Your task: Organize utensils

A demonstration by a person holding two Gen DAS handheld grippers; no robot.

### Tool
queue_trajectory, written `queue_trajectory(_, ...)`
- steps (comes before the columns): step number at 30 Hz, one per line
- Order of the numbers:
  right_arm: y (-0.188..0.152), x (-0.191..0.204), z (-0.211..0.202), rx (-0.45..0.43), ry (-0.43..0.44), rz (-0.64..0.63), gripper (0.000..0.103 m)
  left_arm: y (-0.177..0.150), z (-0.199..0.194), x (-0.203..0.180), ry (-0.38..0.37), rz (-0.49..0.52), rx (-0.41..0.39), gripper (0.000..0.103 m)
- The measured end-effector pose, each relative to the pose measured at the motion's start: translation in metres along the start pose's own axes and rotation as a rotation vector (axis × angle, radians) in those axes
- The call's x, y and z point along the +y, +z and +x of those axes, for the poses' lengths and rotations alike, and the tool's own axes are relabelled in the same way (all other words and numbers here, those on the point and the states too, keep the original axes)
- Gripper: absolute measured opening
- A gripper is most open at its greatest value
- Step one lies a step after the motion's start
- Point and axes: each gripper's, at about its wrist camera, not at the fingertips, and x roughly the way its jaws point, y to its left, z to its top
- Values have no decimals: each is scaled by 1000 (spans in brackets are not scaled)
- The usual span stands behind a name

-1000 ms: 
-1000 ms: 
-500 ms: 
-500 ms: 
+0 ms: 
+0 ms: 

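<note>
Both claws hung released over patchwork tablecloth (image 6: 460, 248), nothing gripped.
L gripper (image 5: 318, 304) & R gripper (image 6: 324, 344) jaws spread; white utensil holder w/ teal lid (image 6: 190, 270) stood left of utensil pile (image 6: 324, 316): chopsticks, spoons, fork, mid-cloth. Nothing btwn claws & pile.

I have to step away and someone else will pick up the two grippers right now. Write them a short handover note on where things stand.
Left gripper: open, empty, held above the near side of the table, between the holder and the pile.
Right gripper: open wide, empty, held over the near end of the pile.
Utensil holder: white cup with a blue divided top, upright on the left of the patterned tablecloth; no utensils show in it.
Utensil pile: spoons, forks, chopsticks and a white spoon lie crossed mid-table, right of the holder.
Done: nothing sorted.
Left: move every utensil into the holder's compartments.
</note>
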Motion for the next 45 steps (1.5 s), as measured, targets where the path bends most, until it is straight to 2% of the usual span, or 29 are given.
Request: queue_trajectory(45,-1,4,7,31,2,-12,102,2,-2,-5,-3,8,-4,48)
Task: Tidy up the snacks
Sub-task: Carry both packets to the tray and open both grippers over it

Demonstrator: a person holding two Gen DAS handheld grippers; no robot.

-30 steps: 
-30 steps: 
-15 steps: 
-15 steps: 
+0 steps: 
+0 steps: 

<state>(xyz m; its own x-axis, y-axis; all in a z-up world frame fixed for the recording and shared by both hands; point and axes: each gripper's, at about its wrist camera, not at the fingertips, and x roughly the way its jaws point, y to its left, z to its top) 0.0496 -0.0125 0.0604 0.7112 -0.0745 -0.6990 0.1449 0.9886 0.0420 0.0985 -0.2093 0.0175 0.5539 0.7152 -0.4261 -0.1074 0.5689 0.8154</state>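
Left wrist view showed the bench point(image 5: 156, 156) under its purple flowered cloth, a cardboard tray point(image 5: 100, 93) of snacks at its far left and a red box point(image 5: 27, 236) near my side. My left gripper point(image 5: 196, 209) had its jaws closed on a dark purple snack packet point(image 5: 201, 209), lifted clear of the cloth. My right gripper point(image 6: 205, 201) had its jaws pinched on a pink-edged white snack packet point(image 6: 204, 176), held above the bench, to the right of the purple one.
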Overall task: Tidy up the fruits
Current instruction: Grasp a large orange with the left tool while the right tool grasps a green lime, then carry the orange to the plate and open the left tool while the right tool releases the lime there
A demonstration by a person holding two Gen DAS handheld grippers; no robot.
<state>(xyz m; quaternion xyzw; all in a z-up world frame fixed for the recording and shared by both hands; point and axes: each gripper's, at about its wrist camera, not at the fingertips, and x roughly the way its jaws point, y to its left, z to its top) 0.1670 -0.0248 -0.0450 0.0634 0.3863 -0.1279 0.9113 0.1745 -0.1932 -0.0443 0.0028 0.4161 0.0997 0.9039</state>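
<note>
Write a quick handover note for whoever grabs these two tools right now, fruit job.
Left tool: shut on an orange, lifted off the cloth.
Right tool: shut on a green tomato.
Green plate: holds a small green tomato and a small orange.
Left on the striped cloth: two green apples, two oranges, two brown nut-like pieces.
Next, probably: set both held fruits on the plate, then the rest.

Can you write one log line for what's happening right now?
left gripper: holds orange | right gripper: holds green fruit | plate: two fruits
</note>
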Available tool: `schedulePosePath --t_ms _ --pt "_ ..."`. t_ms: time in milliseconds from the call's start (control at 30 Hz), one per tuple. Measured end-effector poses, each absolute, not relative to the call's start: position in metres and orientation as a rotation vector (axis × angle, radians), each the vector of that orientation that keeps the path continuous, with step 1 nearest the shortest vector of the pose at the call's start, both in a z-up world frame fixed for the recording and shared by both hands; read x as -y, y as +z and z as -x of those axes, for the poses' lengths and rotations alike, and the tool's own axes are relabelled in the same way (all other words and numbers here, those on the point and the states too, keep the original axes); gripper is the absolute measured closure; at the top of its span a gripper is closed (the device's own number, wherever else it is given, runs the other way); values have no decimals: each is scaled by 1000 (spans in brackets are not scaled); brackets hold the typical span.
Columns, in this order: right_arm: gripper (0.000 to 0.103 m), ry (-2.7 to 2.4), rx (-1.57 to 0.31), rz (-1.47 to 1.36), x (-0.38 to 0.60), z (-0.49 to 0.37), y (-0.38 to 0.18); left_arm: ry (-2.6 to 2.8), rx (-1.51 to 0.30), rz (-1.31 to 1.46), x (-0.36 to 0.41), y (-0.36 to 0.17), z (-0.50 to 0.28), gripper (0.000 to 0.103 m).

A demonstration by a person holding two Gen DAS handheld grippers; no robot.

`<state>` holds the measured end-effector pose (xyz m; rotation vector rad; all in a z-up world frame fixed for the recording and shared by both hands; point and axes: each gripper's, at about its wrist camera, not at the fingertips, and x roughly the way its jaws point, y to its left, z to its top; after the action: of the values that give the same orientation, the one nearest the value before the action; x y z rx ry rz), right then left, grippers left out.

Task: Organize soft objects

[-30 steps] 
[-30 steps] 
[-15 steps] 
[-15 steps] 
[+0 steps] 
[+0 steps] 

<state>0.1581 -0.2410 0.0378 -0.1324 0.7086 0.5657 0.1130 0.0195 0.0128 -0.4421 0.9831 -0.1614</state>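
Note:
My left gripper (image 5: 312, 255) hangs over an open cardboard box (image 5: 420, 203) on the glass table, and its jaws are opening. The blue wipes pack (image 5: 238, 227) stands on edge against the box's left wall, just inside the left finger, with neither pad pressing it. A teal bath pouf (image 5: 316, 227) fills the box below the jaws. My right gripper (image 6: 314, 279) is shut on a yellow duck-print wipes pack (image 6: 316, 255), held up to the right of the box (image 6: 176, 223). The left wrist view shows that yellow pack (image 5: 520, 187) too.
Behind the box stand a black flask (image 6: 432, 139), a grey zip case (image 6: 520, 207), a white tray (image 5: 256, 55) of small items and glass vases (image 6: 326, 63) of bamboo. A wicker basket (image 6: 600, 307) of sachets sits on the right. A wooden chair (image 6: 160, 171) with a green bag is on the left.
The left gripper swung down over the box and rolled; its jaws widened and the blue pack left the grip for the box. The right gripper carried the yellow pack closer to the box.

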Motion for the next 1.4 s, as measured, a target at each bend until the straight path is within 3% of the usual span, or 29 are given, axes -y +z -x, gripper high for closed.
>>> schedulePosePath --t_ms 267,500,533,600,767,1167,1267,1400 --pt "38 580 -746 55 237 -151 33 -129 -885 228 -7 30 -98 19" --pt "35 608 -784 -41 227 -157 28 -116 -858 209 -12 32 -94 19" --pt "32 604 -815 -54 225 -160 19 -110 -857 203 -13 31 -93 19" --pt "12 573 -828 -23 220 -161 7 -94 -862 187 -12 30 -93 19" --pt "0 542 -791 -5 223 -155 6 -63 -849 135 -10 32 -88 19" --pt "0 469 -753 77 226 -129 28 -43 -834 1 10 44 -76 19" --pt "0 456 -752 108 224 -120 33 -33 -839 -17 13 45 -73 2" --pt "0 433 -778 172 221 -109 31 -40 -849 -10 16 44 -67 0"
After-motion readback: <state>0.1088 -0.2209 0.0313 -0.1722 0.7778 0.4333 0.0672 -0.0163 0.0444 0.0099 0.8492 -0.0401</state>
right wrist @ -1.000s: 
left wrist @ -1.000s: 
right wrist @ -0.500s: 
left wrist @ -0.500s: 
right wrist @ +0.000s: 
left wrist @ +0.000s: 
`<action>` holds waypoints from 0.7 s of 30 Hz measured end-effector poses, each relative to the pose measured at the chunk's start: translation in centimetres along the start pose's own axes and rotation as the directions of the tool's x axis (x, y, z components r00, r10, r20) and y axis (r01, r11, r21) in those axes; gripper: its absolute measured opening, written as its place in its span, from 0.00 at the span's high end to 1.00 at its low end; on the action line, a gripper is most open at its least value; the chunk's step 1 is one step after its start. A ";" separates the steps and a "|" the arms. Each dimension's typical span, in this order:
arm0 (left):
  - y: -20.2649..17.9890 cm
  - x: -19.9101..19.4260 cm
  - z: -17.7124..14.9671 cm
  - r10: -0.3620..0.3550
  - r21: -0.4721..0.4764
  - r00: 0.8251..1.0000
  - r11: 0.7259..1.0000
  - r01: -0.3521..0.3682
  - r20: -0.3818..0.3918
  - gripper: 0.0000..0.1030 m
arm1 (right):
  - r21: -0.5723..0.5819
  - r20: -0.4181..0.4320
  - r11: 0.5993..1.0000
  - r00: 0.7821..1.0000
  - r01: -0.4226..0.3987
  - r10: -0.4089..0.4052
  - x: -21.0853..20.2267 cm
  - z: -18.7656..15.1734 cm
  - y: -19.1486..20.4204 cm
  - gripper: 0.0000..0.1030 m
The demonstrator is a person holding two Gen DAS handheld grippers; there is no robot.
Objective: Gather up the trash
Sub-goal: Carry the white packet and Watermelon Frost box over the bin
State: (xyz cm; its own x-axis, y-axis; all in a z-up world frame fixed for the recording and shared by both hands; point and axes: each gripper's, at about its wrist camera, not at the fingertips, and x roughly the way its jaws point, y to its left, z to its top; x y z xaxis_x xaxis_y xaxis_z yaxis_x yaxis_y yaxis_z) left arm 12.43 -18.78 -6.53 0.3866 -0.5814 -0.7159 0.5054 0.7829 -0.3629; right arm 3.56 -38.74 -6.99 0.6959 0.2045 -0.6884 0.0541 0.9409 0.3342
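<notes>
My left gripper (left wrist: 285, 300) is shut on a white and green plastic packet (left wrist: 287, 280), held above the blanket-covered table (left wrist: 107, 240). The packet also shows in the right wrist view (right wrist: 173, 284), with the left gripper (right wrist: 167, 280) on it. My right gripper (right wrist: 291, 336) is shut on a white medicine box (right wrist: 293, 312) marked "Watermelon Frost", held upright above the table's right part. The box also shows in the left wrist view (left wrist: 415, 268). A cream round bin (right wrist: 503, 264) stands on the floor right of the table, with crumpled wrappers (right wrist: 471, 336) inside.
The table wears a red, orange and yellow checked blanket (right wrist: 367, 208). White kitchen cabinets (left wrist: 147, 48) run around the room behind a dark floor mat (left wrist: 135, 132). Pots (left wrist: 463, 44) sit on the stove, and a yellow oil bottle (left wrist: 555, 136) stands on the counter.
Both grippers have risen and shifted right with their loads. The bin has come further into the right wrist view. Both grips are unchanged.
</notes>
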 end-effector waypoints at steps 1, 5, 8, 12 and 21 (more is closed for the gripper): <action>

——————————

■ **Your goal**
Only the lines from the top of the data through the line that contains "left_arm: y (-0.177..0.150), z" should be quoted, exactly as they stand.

■ **Task result**
Your task: Organize utensils

A demonstration by a person holding two Gen DAS handheld grippers; no robot.

### Tool
queue_trajectory, written `queue_trajectory(_, ...)`
- steps (comes before the columns): step number at 30 Hz, one per line
- Order of the numbers:
  right_arm: y (-0.188..0.152), x (-0.191..0.204), z (-0.211..0.202), rx (-0.45..0.43), ry (-0.43..0.44), rz (-0.64..0.63), gripper (0.000..0.103 m)
  left_arm: y (-0.177..0.150), z (-0.199..0.194), x (-0.203..0.180), ry (-0.38..0.37), rz (-0.49..0.52), rx (-0.41..0.39), gripper (0.000..0.103 m)

The complete answer has now been given.